3D-Printed Vasculature Networks Created


Technology is deeply entrenched in every aspect of our lives. Researchers in the field of 3D printing technology have been actively attempting to come up with new methods to artificially create lifelike blood vessels that can fully function in the human body.

Up until recently, 3D printing technologies have been slow, costly, and are only capable of producing single blood vessels; a tube that still does not integrate with the body’s own vascular system. However, that has changed; thanks to technology.

Nanoengineers at the University of California, San Diago, led by Dr. Shaochen Chen, a nanoengineering Professor, have dived into a major challenge in tissue engineering. They have managed to 3D-print lifelike tissues and organs with functional vasculature, which are networks of blood vessels that can transport blood, nutrients, waste, and other biological materials, and perform those functions safely when integrated in the human body.

Human tissues and organs require blood vessels to survive and function properly, and this is where organ transplants, which are high in demand and short in supply, become problematic. The technology boost in the science of tissue engineering can be the reason for great change. Chen’s lab has artificially created a vasculature network that can safely implant with the body’s own vessel network to circulate blood. These blood vessels then branch out into much smaller vessels, similar to the blood vessel structure in the body.

The team of scientists developed an innovative bioprinting technology, using their own homemade 3D printers, to rapidly produce 3D microstructures that act like the sophisticated designs and functions of biological tissues.

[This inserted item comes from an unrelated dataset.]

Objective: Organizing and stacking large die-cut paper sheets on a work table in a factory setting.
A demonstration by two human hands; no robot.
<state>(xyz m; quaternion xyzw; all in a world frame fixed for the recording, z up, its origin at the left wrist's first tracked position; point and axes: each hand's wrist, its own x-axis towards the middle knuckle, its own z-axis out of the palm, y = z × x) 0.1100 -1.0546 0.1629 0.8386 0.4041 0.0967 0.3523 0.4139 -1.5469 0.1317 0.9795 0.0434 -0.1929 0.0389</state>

Chen’s lab has made use of this technology in the past to create live tissue and microscopic fish able to swim in the body and remove toxins.

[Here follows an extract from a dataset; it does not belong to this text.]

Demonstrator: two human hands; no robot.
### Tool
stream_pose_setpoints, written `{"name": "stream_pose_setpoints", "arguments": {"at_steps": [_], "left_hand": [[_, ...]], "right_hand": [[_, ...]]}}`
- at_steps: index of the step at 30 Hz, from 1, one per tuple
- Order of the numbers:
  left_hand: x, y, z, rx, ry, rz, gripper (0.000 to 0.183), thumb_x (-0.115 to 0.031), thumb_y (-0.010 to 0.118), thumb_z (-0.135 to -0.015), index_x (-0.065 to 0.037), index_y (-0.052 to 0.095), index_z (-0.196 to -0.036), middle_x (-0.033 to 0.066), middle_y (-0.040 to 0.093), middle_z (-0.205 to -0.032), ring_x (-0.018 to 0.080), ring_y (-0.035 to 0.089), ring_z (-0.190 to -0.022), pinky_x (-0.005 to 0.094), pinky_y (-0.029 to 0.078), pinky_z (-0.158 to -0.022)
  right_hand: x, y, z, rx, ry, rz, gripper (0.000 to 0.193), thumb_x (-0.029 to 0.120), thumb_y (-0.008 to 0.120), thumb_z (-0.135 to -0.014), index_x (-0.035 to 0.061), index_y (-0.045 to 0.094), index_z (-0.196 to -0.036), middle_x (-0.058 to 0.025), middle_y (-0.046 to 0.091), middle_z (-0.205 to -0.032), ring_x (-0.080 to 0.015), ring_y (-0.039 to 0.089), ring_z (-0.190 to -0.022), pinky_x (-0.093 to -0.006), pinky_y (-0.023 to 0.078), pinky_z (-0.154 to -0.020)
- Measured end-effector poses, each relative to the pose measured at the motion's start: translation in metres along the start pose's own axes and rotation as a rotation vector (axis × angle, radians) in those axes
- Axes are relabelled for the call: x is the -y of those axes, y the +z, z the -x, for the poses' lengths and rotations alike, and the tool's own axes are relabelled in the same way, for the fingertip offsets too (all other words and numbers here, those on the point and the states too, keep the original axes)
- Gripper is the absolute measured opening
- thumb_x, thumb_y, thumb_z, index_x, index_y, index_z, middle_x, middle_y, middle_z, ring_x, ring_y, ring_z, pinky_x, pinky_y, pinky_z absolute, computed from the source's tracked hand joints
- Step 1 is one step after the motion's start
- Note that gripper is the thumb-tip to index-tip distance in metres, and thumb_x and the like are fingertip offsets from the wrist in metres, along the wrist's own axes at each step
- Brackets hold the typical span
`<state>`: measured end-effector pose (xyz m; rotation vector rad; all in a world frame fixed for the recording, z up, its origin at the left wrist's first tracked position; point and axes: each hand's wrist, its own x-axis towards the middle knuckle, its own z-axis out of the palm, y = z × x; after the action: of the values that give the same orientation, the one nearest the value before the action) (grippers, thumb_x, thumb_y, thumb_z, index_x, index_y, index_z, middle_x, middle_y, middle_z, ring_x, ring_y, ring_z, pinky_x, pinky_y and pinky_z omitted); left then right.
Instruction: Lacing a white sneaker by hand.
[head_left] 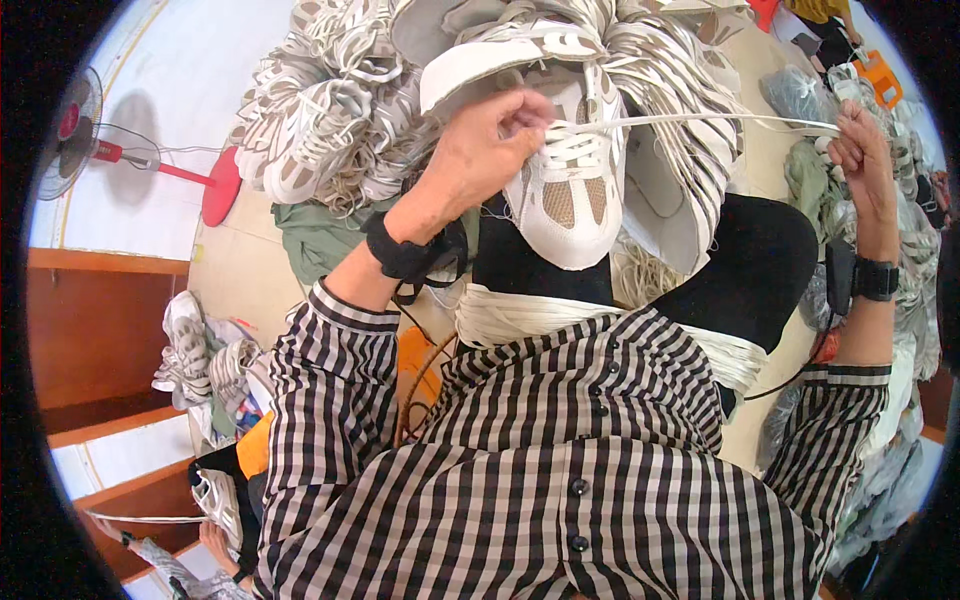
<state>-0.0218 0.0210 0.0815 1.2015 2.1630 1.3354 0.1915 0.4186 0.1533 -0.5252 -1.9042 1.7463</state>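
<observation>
A white and beige sneaker (567, 225) sits toe toward me above my lap, its front partly laced. A white shoelace (690, 119) runs taut from its eyelets out to the right. My right hand (862, 150) is raised far to the side, fingers pinched on the lace's outer part. My left hand (500, 135) is at the sneaker's left eyelet edge, thumb and fingers curled together on the lace near the shoe. Bundles of white laces (530, 315) lie across my black-clad thighs. Black bands circle both wrists.
Piled sneakers (320, 120) stand at the left, with more shoes (670, 90) stacked right behind the laced one. A fan with a red base (221, 187) stands far left. Bottom left, another person's hand (216, 542) is by a shoe. Plastic bags (797, 95) lie at right.
</observation>
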Motion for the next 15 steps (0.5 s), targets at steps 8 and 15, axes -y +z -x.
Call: {"name": "stream_pose_setpoints", "arguments": {"at_steps": [8, 15], "left_hand": [[0.008, -0.003, -0.008, -0.035, 0.057, -0.228, 0.022, -0.008, 0.047, -0.085, -0.003, 0.061, -0.101, 0.0065, 0.064, -0.09, 0.0135, 0.056, -0.081, 0.028, 0.047, -0.077], [0.008, -0.006, -0.011, 0.025, -0.022, -0.325, 0.019, -0.013, 0.051, -0.087, -0.002, 0.06, -0.1, 0.0057, 0.062, -0.083, 0.0109, 0.055, -0.077, 0.0271, 0.046, -0.072]], "right_hand": [[-0.014, -0.035, -0.036, -0.078, -0.061, -0.126, 0.021, 0.011, 0.063, -0.089, 0.0058, 0.055, -0.107, 0.0087, 0.038, -0.063, -0.0027, 0.033, -0.05, -0.0206, 0.035, -0.051], [-0.037, -0.052, -0.101, -0.049, 0.028, 0.116, 0.026, 0.019, 0.066, -0.09, 0.0098, 0.06, -0.114, 0.0065, 0.051, -0.075, -0.0045, 0.048, -0.062, -0.0217, 0.045, -0.061]]}}
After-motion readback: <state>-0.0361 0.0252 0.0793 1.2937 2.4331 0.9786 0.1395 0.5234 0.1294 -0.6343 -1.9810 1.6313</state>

A lot of effort goes into the creation of this tissue. First, a 3D model of the biological structure is designed on a computer. The computer then transfers 2D snapshots to millions of microscopic-sized mirrors, which are each digitally controlled to project patterns of UV light in the form of these snapshots. The UV pattern is then exposed to a solution containing live cells and light-sensitive polymers that solidify upon exposure to UV light. The structure is then printed layer by layer, creating a 3D solid polymer structure encapsulating live cells that will grow into biological tissue.

Unlike other 3D printing technologies, which produce pixelated structures and require sacrificial materials and additional steps to create the vessels, Chen’s lab 3D printing technology print detailed microvasculature structures in extremely high resolution. The team used medical imaging to create a digital pattern of a blood vessel network found in the body. With their technology, they printed a structure containing endothelial cells—the cells that form the inner lining of blood vessels. The entire structure fits onto a small 4×5 millimeters and 600 micrometers thick.

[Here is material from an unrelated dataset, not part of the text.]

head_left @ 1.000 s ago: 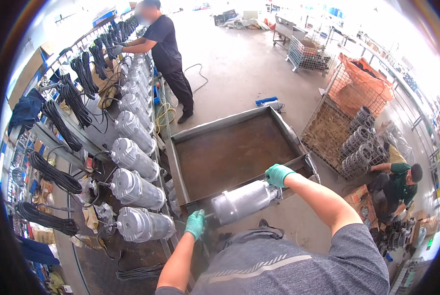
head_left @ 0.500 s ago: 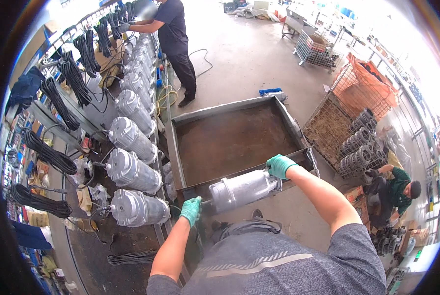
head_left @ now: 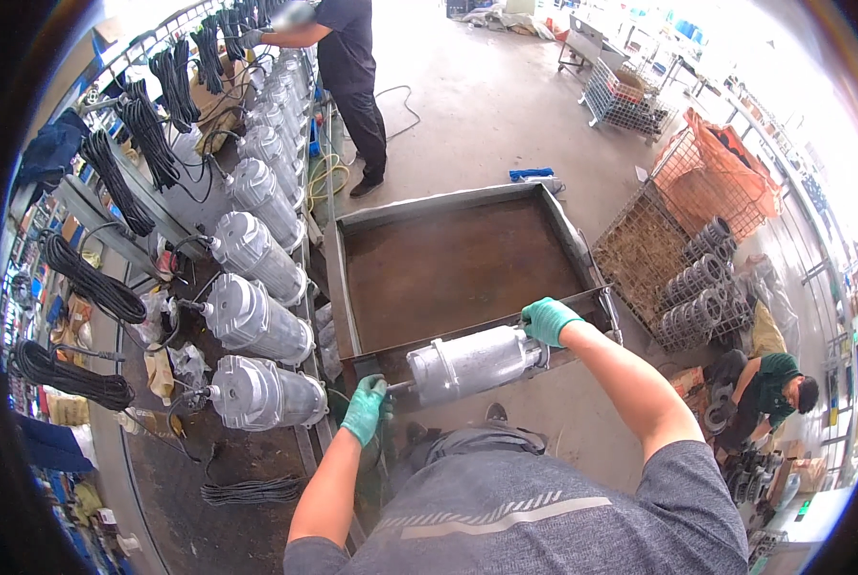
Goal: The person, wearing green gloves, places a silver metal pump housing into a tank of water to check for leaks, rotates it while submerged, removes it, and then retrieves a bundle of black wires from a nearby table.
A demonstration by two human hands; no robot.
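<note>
A silver-grey cylindrical pump motor (head_left: 472, 364) lies on its side at the near edge of a shallow metal tank (head_left: 339, 273), in front of my body. My right hand (head_left: 549, 321), in a green glove, is wrapped over the motor's right end. At the other end a thin rod or cable sticks out, and my left hand (head_left: 364, 410), also gloved in green, is closed around it. The fingertips of the left hand are partly hidden. Dark liquid or a brown stained bottom (head_left: 463, 268) shows inside the tank.
Similar motors (head_left: 261, 316) stand in a long row on a bench at the left, with black cable coils (head_left: 93, 287) hanging beside them. A co-worker (head_left: 352, 86) stands by the far end. Another crouches (head_left: 769, 393) at the right, near a wire cage (head_left: 640, 249) holding ribbed metal parts.
The view has shifted slightly. My left hand has turned a little at the motor's rod end, while my right hand keeps its place on the other end.
</note>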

This lengthy process actually takes a few seconds. This made the new technology an enormous improvement over competing bioprinting methods, which normally take hours to print simple structures. Besides, the new method uses materials that are inexpensive and biocompatible.

The researches grafted the resulting tissue into skin wounds of mice. Two weeks later, the researchers examined the implants and noticed that they have successfully merged with the host blood vessel network, allowing for normal blood circulation. The presence of red blood cells throughout these fused vessels provided strong evidence that blood was able to circulate through them.

However, Chen noted that the implanted blood vessels are not yet capable of some functions; such as transporting nutrients and waste. Although this new technology is a breakthrough in the future of tissue regeneration and repair, improving these materials still needs a lot of work.

Chen and his team are working on building patient-customized tissues using human induced stem cells, which would prevent transplants from being attacked by the human immune system. Since these cells will be taken from the patient’s skin cells, researchers will not have to extract any cells from inside the body to build a new tissue.

Submitting their work for clinical trial is the team’s ultimate goal and it will take several years to reach that goal. That is why we will eagerly await the day organ transplants become high in supply as it is in demand. We are hoping this will end the long patient waitlists for organ transplants. The breakthrough is a major turning point in the history of science.

*Published in SCIplanet printed magazine, Summer 2017 Issue.